> EXERCISE: Every line below that has the string "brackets" needs to be copied.

> MATERIAL PROVIDED:
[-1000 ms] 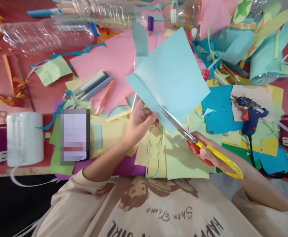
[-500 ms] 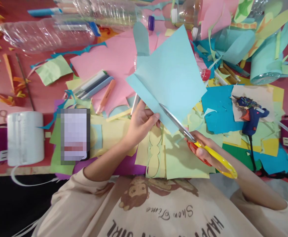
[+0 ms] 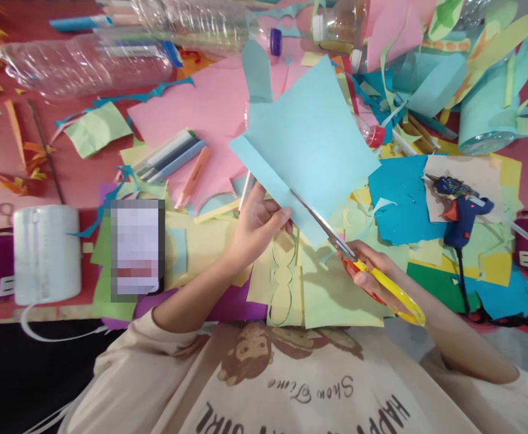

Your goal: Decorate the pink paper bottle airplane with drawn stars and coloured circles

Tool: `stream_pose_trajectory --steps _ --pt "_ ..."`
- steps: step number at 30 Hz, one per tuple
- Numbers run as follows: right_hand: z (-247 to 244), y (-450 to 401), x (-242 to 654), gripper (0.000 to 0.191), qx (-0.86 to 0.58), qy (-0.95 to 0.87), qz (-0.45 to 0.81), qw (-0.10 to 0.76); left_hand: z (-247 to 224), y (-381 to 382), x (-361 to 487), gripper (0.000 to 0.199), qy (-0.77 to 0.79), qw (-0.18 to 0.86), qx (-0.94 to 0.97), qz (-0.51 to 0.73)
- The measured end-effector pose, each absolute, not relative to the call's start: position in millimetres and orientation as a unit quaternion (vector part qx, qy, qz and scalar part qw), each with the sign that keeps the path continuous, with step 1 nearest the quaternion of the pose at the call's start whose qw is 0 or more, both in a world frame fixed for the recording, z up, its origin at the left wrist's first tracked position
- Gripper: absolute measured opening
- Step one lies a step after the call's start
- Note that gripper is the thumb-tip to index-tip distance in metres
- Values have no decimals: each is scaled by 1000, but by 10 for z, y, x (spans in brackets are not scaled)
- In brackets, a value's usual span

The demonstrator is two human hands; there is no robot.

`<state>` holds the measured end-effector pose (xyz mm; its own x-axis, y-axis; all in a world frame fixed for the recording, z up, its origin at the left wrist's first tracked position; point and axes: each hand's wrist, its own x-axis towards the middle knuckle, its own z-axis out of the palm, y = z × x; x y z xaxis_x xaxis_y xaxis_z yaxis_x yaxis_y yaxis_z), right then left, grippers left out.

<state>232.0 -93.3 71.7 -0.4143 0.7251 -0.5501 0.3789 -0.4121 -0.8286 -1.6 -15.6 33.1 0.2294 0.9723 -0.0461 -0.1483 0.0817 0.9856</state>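
While I watch from out here, I've got the light-blue paper sheet (image 3: 313, 135) up over the layered papers, its lower left edge pinched in my left hand (image 3: 261, 220), thumb towards the blades. My right hand (image 3: 370, 265) has its fingers wrapped round the red and yellow handles of the scissors (image 3: 343, 246), blades nearly together and running in along a narrow border of the sheet; whether that line is all cut or partly creased, I can't tell. The sheet looks light and fairly stiff, like craft card, so I'd expect it to span flat from one edge yet sag or twist at its far corners. It should crease easily under a hard squeeze, so a flat, gentle pinch near the border, clear of the blades, seems the best hold. The scissors look heavier and rigid, their glossy handles perhaps a little slick, best held through the loops. Just past the sheet's right corner, the red-capped bottle (image 3: 375, 136) sits close enough to snag it, I reckon.
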Motion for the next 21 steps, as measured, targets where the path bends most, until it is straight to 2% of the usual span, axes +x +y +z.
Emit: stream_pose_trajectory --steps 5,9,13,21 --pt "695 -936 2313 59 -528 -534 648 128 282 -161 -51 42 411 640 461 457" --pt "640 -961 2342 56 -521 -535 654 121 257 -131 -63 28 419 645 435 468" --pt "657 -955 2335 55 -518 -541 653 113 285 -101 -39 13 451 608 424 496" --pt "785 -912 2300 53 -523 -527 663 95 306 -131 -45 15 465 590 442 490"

> YOUR SOLUTION:
- Values have no decimals: each is scaled by 1000, but by 10 for z, y, x (spans in brackets are not scaled)
- In brackets, a value's usual span

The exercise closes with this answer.